■ **Task goal**
Print the records below exactly; all of them are needed.

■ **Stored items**
*** Block opens ***

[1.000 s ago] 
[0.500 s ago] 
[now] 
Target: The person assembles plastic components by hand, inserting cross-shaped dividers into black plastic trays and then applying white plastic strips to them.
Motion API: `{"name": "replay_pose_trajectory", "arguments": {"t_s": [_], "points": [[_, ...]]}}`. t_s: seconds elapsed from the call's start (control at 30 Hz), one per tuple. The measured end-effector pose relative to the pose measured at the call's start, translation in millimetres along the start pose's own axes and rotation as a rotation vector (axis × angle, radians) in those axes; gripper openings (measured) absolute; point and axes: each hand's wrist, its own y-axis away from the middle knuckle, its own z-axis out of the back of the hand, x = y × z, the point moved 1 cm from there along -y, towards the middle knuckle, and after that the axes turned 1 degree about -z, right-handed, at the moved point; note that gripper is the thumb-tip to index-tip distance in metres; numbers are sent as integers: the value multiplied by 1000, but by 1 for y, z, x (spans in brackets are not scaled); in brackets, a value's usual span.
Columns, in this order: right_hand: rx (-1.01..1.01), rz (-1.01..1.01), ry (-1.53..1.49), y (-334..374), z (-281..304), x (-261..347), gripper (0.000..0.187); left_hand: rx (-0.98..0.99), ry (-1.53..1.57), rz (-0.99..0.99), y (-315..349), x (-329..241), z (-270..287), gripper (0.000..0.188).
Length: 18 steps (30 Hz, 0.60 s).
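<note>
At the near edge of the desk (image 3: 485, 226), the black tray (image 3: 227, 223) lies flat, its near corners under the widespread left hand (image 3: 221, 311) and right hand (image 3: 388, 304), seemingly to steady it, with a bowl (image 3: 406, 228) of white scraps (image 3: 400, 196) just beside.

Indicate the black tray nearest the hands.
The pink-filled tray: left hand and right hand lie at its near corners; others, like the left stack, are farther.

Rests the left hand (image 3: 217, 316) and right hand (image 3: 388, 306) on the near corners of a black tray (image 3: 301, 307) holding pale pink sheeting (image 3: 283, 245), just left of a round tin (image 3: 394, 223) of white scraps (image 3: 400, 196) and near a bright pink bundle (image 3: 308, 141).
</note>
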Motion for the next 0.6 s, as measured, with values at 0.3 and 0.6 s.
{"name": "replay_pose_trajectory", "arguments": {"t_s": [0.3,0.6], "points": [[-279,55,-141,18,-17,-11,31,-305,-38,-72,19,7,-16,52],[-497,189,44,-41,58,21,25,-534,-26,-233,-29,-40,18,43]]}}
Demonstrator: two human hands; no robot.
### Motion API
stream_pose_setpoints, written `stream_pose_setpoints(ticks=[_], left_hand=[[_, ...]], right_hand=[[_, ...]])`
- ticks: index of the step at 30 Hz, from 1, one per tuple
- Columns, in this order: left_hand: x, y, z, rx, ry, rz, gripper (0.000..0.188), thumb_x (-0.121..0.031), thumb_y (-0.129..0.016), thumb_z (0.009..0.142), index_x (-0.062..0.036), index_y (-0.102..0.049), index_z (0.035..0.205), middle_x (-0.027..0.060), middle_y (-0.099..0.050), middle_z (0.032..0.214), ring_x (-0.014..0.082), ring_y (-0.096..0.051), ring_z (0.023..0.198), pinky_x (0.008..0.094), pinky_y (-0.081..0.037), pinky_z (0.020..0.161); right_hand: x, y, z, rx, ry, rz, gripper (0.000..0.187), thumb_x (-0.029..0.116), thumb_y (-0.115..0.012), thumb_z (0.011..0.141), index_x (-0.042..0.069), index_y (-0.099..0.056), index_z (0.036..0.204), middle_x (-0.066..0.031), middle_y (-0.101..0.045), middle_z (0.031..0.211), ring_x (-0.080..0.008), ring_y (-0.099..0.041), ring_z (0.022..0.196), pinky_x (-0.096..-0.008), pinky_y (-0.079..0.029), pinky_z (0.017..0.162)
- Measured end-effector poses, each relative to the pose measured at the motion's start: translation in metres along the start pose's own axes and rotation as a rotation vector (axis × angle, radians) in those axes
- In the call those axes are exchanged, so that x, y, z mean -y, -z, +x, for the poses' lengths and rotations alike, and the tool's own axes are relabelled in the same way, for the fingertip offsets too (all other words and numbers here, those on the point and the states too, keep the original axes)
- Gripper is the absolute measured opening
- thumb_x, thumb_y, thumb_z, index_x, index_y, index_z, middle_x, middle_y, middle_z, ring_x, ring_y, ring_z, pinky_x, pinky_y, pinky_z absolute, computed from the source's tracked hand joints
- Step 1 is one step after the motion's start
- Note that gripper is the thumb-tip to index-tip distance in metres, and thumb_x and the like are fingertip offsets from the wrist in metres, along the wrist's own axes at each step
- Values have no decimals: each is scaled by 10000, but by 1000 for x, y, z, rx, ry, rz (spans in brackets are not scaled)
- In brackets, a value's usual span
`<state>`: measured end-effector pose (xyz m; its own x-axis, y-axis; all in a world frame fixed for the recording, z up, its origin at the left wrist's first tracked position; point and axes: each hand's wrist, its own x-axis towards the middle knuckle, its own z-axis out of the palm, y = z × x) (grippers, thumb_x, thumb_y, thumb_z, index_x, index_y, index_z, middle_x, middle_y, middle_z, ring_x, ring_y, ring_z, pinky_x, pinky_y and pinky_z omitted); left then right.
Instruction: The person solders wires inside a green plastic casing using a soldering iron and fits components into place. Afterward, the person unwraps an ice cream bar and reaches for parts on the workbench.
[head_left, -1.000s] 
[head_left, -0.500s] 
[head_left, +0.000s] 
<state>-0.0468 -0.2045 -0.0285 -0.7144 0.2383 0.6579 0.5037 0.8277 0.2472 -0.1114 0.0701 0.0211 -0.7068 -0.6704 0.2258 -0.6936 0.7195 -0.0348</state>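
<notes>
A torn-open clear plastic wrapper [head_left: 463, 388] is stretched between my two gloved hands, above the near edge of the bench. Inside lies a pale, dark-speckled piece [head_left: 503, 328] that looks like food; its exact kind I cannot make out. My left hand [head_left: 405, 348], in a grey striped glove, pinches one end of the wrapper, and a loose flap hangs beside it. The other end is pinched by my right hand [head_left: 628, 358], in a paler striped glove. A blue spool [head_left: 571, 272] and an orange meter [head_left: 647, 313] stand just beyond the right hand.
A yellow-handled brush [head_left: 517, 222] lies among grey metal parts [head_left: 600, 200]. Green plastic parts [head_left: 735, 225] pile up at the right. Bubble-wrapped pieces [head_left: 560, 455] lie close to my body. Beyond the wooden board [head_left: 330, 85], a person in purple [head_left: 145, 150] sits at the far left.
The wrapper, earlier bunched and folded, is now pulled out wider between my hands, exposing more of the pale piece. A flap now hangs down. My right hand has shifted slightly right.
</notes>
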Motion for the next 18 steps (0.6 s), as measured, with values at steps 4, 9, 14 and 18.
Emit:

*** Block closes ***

■ **Solved problem**
[1.000 s ago] 
[0.500 s ago] 
[now] 
Target: The person assembles plastic components by hand, inserting cross-shaped dividers into black plastic trays and then applying white plastic strips to them.
Motion API: `{"name": "replay_pose_trajectory", "arguments": {"t_s": [_], "points": [[_, ...]]}}`. t_s: seconds elapsed from the call's start (control at 30 Hz), one per tuple. The measured end-effector pose relative to the pose measured at the call's start, translation in millimetres along the start pose's own axes and rotation as a rotation vector (axis × angle, radians) in those axes; gripper openings (measured) absolute; point and axes: each hand's wrist, its own y-axis away from the middle knuckle, its own z-axis out of the back of the hand, x = y × z, the point moved 1 cm from there along -y, towards the middle knuckle, and after that the axes turned 1 degree about -z, right-handed, at the moved point; note that gripper is the thumb-tip to index-tip distance in metres; numbers are sent as integers: the value multiplied by 1000, but by 1 for y, z, x (spans in brackets are not scaled); in brackets, a value's usual span.
Columns, in this order: right_hand: rx (-1.01..1.01), rz (-1.01..1.01), ry (-1.53..1.49), y (-334..374), z (-281..304), x (-261..347), gripper (0.000..0.187); left_hand: rx (-0.98..0.99), ry (-1.53..1.57), rz (-0.99..0.99), y (-315..349), x (-329..241), z (-270..287), gripper (0.000..0.188).
Length: 18 steps (30 Hz, 0.60 s).
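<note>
At the near edge of the desk (image 3: 485, 226), the black tray (image 3: 227, 223) lies flat, its near corners under the widespread left hand (image 3: 221, 311) and right hand (image 3: 388, 304), seemingly to steady it, with a bowl (image 3: 406, 228) of white scraps (image 3: 400, 196) just beside.

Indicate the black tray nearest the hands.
The pink-filled tray: left hand and right hand lie at its near corners; others, like the left stack, are farther.

Rests the left hand (image 3: 217, 316) and right hand (image 3: 388, 306) on the near corners of a black tray (image 3: 301, 307) holding pale pink sheeting (image 3: 283, 245), just left of a round tin (image 3: 394, 223) of white scraps (image 3: 400, 196) and near a bright pink bundle (image 3: 308, 141).
</note>
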Motion for the next 0.6 s, as measured, with values at 0.3 and 0.6 s.
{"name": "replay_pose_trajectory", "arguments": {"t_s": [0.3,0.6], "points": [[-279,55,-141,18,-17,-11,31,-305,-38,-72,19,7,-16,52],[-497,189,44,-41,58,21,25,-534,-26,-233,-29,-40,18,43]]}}
Demonstrator: two human hands; no robot.
### Motion API
stream_pose_setpoints, written `stream_pose_setpoints(ticks=[_], left_hand=[[_, ...]], right_hand=[[_, ...]])`
- ticks: index of the step at 30 Hz, from 1, one per tuple
- Columns, in this order: left_hand: x, y, z, rx, ry, rz, gripper (0.000..0.188), thumb_x (-0.121..0.031), thumb_y (-0.129..0.016), thumb_z (0.009..0.142), index_x (-0.062..0.036), index_y (-0.102..0.049), index_z (0.035..0.205), middle_x (-0.027..0.060), middle_y (-0.099..0.050), middle_z (0.032..0.214), ring_x (-0.014..0.082), ring_y (-0.096..0.051), ring_z (0.023..0.198), pinky_x (0.008..0.094), pinky_y (-0.081..0.037), pinky_z (0.020..0.161); right_hand: x, y, z, rx, ry, rz, gripper (0.000..0.187), thumb_x (-0.029..0.116), thumb_y (-0.115..0.012), thumb_z (0.011..0.141), index_x (-0.042..0.069), index_y (-0.099..0.056), index_z (0.036..0.204), middle_x (-0.066..0.031), middle_y (-0.101..0.045), middle_z (0.031..0.211), ring_x (-0.080..0.008), ring_y (-0.099..0.041), ring_z (0.022..0.196), pinky_x (-0.096..-0.008), pinky_y (-0.079..0.029), pinky_z (0.017..0.162)
- Measured end-effector poses, each relative to the pose measured at the motion's start: translation in metres along the start pose's own axes and rotation as a rotation vector (axis × angle, radians) in those axes
- In the call those axes are exchanged, so that x, y, z mean -y, -z, +x, for the poses' lengths and rotations alike, and the tool's own axes are relabelled in the same way, for the fingertip offsets too (all other words and numbers here, those on the point and the states too, keep the original axes)
- Gripper is the absolute measured opening
- thumb_x, thumb_y, thumb_z, index_x, index_y, index_z, middle_x, middle_y, middle_z, ring_x, ring_y, ring_z, pinky_x, pinky_y, pinky_z absolute, computed from the source's tracked hand joints
- Step 1 is one step after the motion's start
- Note that gripper is the thumb-tip to index-tip distance in metres, and thumb_x and the like are fingertip offsets from the wrist in metres, along the wrist's own axes at each step
- Values have no decimals: each is scaled by 10000, but by 1000 for x, y, z, rx, ry, rz (spans in brackets are not scaled)
- In brackets, a value's usual span
`<state>`: measured end-effector pose (xyz m; its own x-axis, y-axis; all in a world frame fixed for the recording, z up, its origin at the left wrist's first tracked position; point and axes: each hand's wrist, its own x-axis towards the middle knuckle, its own z-axis out of the palm, y = z × x) (grippers, thumb_x, thumb_y, thumb_z, index_x, index_y, index_z, middle_x, middle_y, middle_z, ring_x, ring_y, ring_z, pinky_x, pinky_y and pinky_z omitted); left then right.
Instruction: The person solders wires inside a green plastic casing using a soldering iron and fits components into place. Afterward, the person unwraps an ice cream bar and reaches for parts on the workbench.
[head_left, -1.000s] 
[head_left, -0.500s] 
[head_left, +0.000s] 
<state>-0.0468 -0.2045 -0.0285 -0.7144 0.2383 0.6579 0.5037 0.8277 0.2472 -0.1114 0.0701 0.0211 -0.7068 -0.6704 0.2258 -0.6936 0.7195 -0.0348</state>
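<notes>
A torn-open clear plastic wrapper [head_left: 463, 388] is stretched between my two gloved hands, above the near edge of the bench. Inside lies a pale, dark-speckled piece [head_left: 503, 328] that looks like food; its exact kind I cannot make out. My left hand [head_left: 405, 348], in a grey striped glove, pinches one end of the wrapper, and a loose flap hangs beside it. The other end is pinched by my right hand [head_left: 628, 358], in a paler striped glove. A blue spool [head_left: 571, 272] and an orange meter [head_left: 647, 313] stand just beyond the right hand.
A yellow-handled brush [head_left: 517, 222] lies among grey metal parts [head_left: 600, 200]. Green plastic parts [head_left: 735, 225] pile up at the right. Bubble-wrapped pieces [head_left: 560, 455] lie close to my body. Beyond the wooden board [head_left: 330, 85], a person in purple [head_left: 145, 150] sits at the far left.
The wrapper, earlier bunched and folded, is now pulled out wider between my hands, exposing more of the pale piece. A flap now hangs down. My right hand has shifted slightly right.
</notes>
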Motion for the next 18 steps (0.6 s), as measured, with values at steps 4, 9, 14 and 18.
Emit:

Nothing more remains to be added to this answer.